Against Information: A Review

“Against Information and other poems” by John Lane, New Native Press, 1995. 67 pages with preface by Larry McGehee.

There are many things in “every-day” life that we commonly take for granted. Many of these things are small details in the our ever-changing world. As we, humans, are constantly working to simplify our lives to include a greater level of convenience, we ultimately make matters more complicated. We overlook precious wonders of mystery and complexity that are found in nature and humanity as we pound for progress, ruin land, and attempt to make our race more “civilized.” But what of technology is civil? What is cultivated by progress? And where do we go and what do we learn when we have become certain of everything?
John Lane’s “Against Information” is an honorable crusade that examines technology as it affects social, educational, intellectual, personal, and other issues of life. A quote from Ezra Pound opens the collection of 34 poems. Reading “The Age demanded . . . ,” the quote serves as a warm-up exercise for our brains and prepares us to accept the poems that follow as insight to and mockery of our cruse down the information paved highway. In part V. Certainty of the title poem, the narrator claims he spells “. . . all the words with exploding vowels to enrich the blood/ for travel and uncertainty” as he opens our minds and our imaginations with humor, compassion and wit (14).

In order to invite us to examine our own lives in perspective, Lane introduces himself. As narrator, Lane shows us who he is and what his relationship is with his poetry. In a poem titled The Bottom Line, he writes, “. . . Amortize/ the loan for the life I have chosen: poetry, passion./ There is no bottom line to my speech of the heart” (28). As there is sometimes no correct answers to the mysteries of life, there must be no absolute in art such as poetry that springs from life and love where poetry and passion are synonymous. The art of being a poet, to Lane, includes living like a poem, perhaps, as he expresses his oneness with language in lines like “For poets it always comes to this, to write/ on winter mornings alone among these intimate/ verbs such as sprout” (48). There seems to be a saving grace in writing for Lane. This is true, crisp language and it communicates. Communication is what we spend most of our waking time doing. To get across our thoughts, to encourage others to understand our feelings, that is the ultimate goal. That is living.
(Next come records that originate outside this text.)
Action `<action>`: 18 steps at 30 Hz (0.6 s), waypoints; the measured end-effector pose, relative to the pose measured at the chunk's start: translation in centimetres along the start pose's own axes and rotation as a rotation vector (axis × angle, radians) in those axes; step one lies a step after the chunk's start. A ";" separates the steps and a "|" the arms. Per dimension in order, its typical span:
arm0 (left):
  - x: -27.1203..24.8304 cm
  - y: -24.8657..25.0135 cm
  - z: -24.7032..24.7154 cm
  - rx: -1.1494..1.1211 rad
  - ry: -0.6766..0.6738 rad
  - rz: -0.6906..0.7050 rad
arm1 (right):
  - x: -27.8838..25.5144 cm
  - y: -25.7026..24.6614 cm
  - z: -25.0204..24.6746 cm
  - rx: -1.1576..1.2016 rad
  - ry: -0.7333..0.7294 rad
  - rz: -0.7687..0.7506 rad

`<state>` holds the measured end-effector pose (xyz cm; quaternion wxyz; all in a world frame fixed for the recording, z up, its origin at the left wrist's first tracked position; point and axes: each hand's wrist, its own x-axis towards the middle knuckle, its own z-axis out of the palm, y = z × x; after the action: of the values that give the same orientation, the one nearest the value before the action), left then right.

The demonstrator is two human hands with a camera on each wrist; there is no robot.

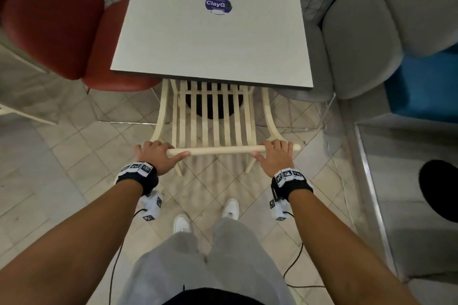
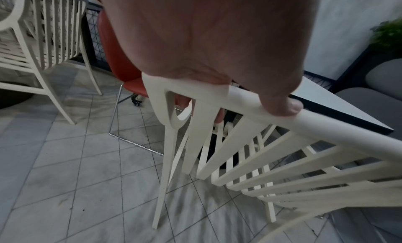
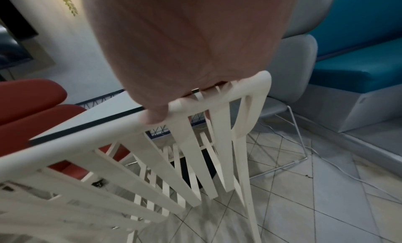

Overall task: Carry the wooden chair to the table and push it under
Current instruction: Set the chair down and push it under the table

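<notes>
A cream slatted chair (image 1: 218,119) stands before me with its seat hidden under the square grey table (image 1: 210,39). Only its backrest and rear legs show. My left hand (image 1: 158,153) grips the left end of the round top rail (image 1: 220,150), fingers over the far side and thumb along the near side. My right hand (image 1: 273,153) grips the rail's right end the same way. In the left wrist view the thumb (image 2: 282,106) lies on the rail (image 2: 326,126); in the right wrist view the thumb (image 3: 155,115) presses the rail (image 3: 87,142).
A red padded chair (image 1: 57,22) flanks the table on the left, grey cushioned seats (image 1: 359,39) and a blue bench (image 1: 426,82) on the right. A second cream slatted chair (image 2: 41,40) stands to the left. A white cable (image 1: 334,156) runs over the tiled floor.
</notes>
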<state>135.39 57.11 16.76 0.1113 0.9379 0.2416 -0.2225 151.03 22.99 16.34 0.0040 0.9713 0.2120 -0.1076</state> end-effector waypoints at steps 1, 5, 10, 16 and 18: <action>0.0 -0.2 0.1 -0.016 0.013 0.017 | 0.0 -0.3 0.0 -0.002 0.000 0.013; -0.5 -1.5 0.5 -0.130 0.053 0.112 | 0.1 -0.9 -0.1 -0.010 0.009 0.047; -0.7 -2.0 0.4 -0.154 0.071 0.153 | -0.3 -1.5 -0.2 -0.034 -0.004 0.063; -0.9 -4.3 0.1 -0.187 0.092 0.142 | -2.0 -3.8 0.4 -0.061 0.014 0.059; -1.3 -5.6 0.2 -0.154 0.139 0.129 | -2.7 -4.7 0.8 -0.036 0.041 0.052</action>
<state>131.46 61.32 16.65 0.1803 0.9534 0.2041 -0.1302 146.53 26.09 16.34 0.0197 0.9783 0.1887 -0.0837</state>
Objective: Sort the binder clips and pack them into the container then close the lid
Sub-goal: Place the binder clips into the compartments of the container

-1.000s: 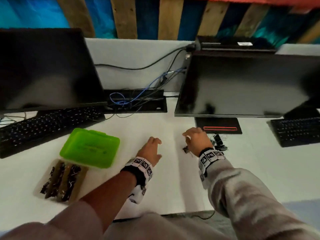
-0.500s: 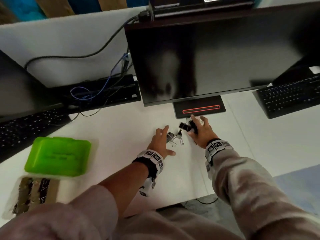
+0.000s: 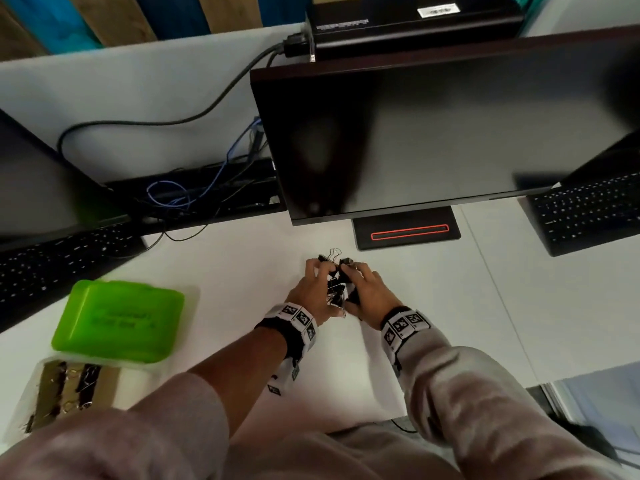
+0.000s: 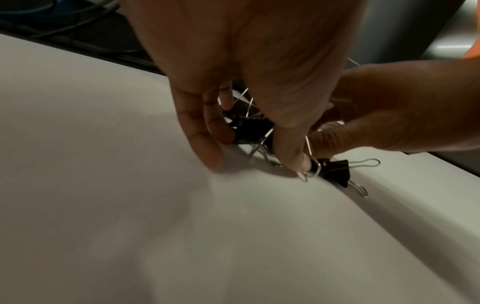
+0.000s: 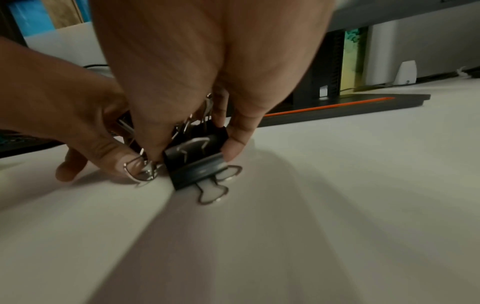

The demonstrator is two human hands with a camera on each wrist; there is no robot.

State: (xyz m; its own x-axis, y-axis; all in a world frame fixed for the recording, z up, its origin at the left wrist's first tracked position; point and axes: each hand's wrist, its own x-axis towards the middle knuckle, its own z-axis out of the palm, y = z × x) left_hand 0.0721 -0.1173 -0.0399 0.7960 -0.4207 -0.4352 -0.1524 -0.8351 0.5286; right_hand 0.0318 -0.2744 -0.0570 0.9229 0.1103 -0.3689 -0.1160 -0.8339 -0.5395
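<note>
**A:** Two hands now cup one heap. The left hand (image 3: 313, 292) has its fingers (image 4: 207, 142) curled round the black binder clips (image 3: 337, 289) from the nine o'clock side, thumb tip on a wire handle; the right hand (image 3: 367, 294) curls in from three o'clock, pinching a larger clip (image 5: 197, 162) that rests on the desk (image 3: 242, 271).

**B:** And a moment ago?

**A:** Half a second back the hands lay apart with the clips loose between them, the left fingers spread flat. A second back the left hand touched nothing. So the scatter has been raked together into one bunch.

**B:** What does that mean for the packing?

**A:** I'd judge the gathering is about done and the carry comes next. The container (image 3: 31, 393) sits well away at eight o'clock from the hands, some clips already in its rows, with its green lid (image 3: 119, 318) off, lying just beyond it at the twelve o'clock edge.

**B:** Anything left outside the grip?

**A:** A few wire loops (image 3: 334, 252) poke out at twelve o'clock, toward the monitor stand (image 3: 405, 233). Whether those clips are held, I cannot tell.
</note>
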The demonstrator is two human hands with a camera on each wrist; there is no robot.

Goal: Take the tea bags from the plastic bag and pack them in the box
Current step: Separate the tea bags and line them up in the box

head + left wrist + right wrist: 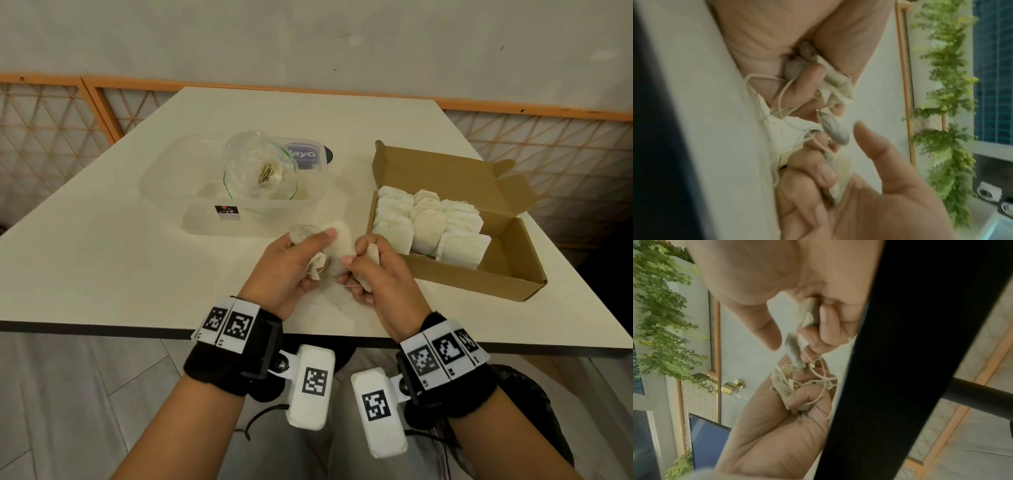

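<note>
Above the table's near edge, my left hand point(317, 262) grips a bunch of white tea bags point(339, 246). My right hand point(359, 269) pinches one tea bag point(373, 255) of that bunch, and the two hands touch. In the left wrist view the left hand point(807, 78) holds crumpled tea bags point(836, 87) with tangled strings point(781, 104). The right wrist view shows the right hand point(797, 331) pinching a tea bag point(794, 352). The open cardboard box point(479, 270) at the right holds rows of tea bags point(428, 226). The clear plastic bag point(260, 171) with a few tea bags inside sits behind the hands.
The plastic bag lies in a clear plastic container point(178, 192) at the table's middle, with a lid point(308, 156) behind it. The box's flap point(445, 171) stands open toward the far side. The white table point(102, 267) ends just under my wrists.
</note>
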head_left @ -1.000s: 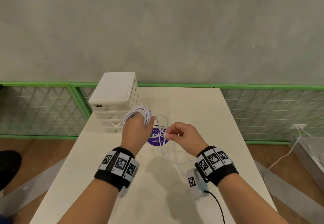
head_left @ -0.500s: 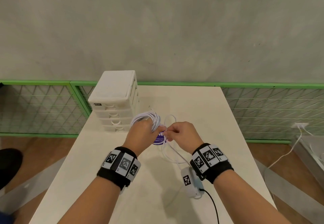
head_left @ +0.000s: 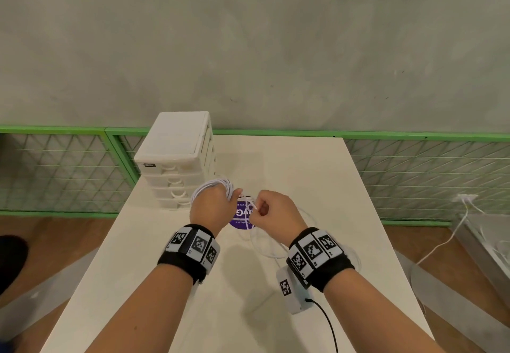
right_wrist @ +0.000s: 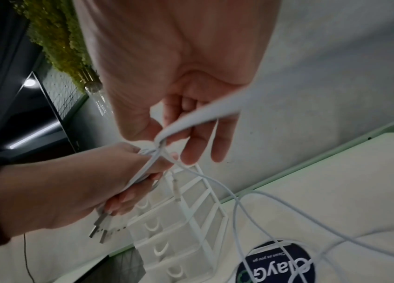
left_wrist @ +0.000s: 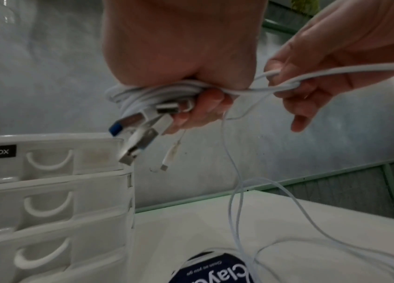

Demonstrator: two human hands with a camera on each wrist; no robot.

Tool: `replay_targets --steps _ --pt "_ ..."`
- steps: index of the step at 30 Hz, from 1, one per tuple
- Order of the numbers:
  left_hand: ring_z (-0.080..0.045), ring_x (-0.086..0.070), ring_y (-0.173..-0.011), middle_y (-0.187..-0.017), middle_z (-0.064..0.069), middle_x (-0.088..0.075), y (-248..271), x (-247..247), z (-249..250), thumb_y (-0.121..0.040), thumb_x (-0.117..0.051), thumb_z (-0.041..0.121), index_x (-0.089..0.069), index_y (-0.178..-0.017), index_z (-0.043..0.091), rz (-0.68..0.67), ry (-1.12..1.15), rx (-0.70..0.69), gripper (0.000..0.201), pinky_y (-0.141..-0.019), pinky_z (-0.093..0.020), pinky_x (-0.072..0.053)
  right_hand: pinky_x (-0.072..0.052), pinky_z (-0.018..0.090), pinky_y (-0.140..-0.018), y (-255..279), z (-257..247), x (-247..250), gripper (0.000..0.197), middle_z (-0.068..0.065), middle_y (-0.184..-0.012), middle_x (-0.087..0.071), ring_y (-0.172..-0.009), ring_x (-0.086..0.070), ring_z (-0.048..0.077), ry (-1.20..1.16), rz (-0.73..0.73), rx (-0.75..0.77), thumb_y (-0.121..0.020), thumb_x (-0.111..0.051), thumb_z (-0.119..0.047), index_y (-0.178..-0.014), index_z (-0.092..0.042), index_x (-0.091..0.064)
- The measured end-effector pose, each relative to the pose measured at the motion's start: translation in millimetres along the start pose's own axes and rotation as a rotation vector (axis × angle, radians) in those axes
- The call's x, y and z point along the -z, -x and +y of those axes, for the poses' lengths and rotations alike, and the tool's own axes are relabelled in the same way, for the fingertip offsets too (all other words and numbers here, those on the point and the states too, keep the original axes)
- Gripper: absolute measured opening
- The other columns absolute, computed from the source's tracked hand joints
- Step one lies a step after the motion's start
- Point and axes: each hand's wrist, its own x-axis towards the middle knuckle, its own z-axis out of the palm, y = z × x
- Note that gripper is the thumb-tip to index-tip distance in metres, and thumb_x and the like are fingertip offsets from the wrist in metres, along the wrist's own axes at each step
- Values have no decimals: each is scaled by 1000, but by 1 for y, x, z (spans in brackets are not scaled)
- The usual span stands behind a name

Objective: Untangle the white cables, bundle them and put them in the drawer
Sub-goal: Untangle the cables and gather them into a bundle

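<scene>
My left hand [head_left: 214,205] grips a coiled bundle of white cables [head_left: 212,187] wound around its fingers, above the white table [head_left: 303,165]. In the left wrist view the coil [left_wrist: 157,92] sits in the fist [left_wrist: 191,80], and USB plugs [left_wrist: 138,132] stick out below it. My right hand [head_left: 271,211] pinches loose cable strands [right_wrist: 191,118] close beside the left hand. Slack cable [head_left: 270,245] trails down onto the table in loops. The white drawer unit [head_left: 176,159] stands at the table's back left with its drawers shut.
A round purple sticker [head_left: 242,216] lies on the table under my hands. A green-framed mesh railing [head_left: 414,167] runs behind the table and along the left. Below the right side, a white cord [head_left: 441,245] runs across the wooden floor.
Both hands have come closer together over the sticker. The right hand has moved up toward the left hand, carrying cable to the coil, and the slack on the table has shortened.
</scene>
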Motion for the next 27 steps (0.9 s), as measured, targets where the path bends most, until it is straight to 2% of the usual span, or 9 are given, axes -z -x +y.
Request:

Our narrator screams that he is “Against Information” in the title but shortly in to the collection he makes evident the difference between “information” and communication. Simply conveying a message of truth is what Lane shows us is his purpose. In Health Care Plan He writes, “I’m speaking/ of the grass. I’m speaking of the rabbit not in a cage./ I’m not speaking of a new BMW plant with trucks/ that ballet back and forth with concrete for the/ opening” (25). Repeatedly telling us that he is making a point and we should listen. But we must not listen with our cellular phones and satellite dishes, we must listen with our imaginations and our minds. Lane is not against “information.” He is, however, against information for information’s sake. He wants meaning and purpose in words. And as we are bombarded with commercials, info-mercials, and junk mail, Lane asks us to decipher between useful and trivial information.

The path to being informed and knowledgeable is not through the animated and dehumanized mass-media world we live in. It is inward, inside all of us. Lane expands on this idea with beautifully articulated lines like “The sun and moon are on dialysis and the state will not pick up the bill!/ Who has a kidney for hire to the last planet discovered/ this century?” he continues with “I pose these solutions: attention to the body” . . . “the delivery of love like a laser” . . . “educating first our doctors in the stories of Chekhov, not numbers” (25). The narrator’s way is to concentrate on what is real and what is applicable to life in a practical way.

To preserve mind and body we mustn’t fall into the static of society. We must focus on improvement from the inside first. I think this is one of the most dominant messages that Lane sends to us. There is not an institution, a law, or a government program that will make us happy in our everyday lives, with ourselves, or with each other. We must start from within and we must enjoy the richness of a simple life. Lane gives a an example of how the motions we go through for the sake of should aren’t the best ways to achieve happiness. Lane writes, ” I don’t write away for more information. I take/ a job in a restaurant and own one suit of clothes./ I wait on tables and make love late in the morning./ I don’t see my life closing in at thirty” (15).
Lane is telling us ” here it is, what is important to you, what really matters?” and he does it in a way that is pleasing to the ears and satisfying to the mind. As a teacher of English and Literature, Lane knows that knowledge is a never-ending and comes from countless sources. But the artificial knowledge is sometimes what cling to and what we believe. It is obvious that Lane does not want his readers to stop with his book. According to his formula in the poem College Textbooks, Lane writes “. . . you may not sell your books back to the store upon/ completion of the syllabus. You must not complete/ the syllabus” (31). Amen.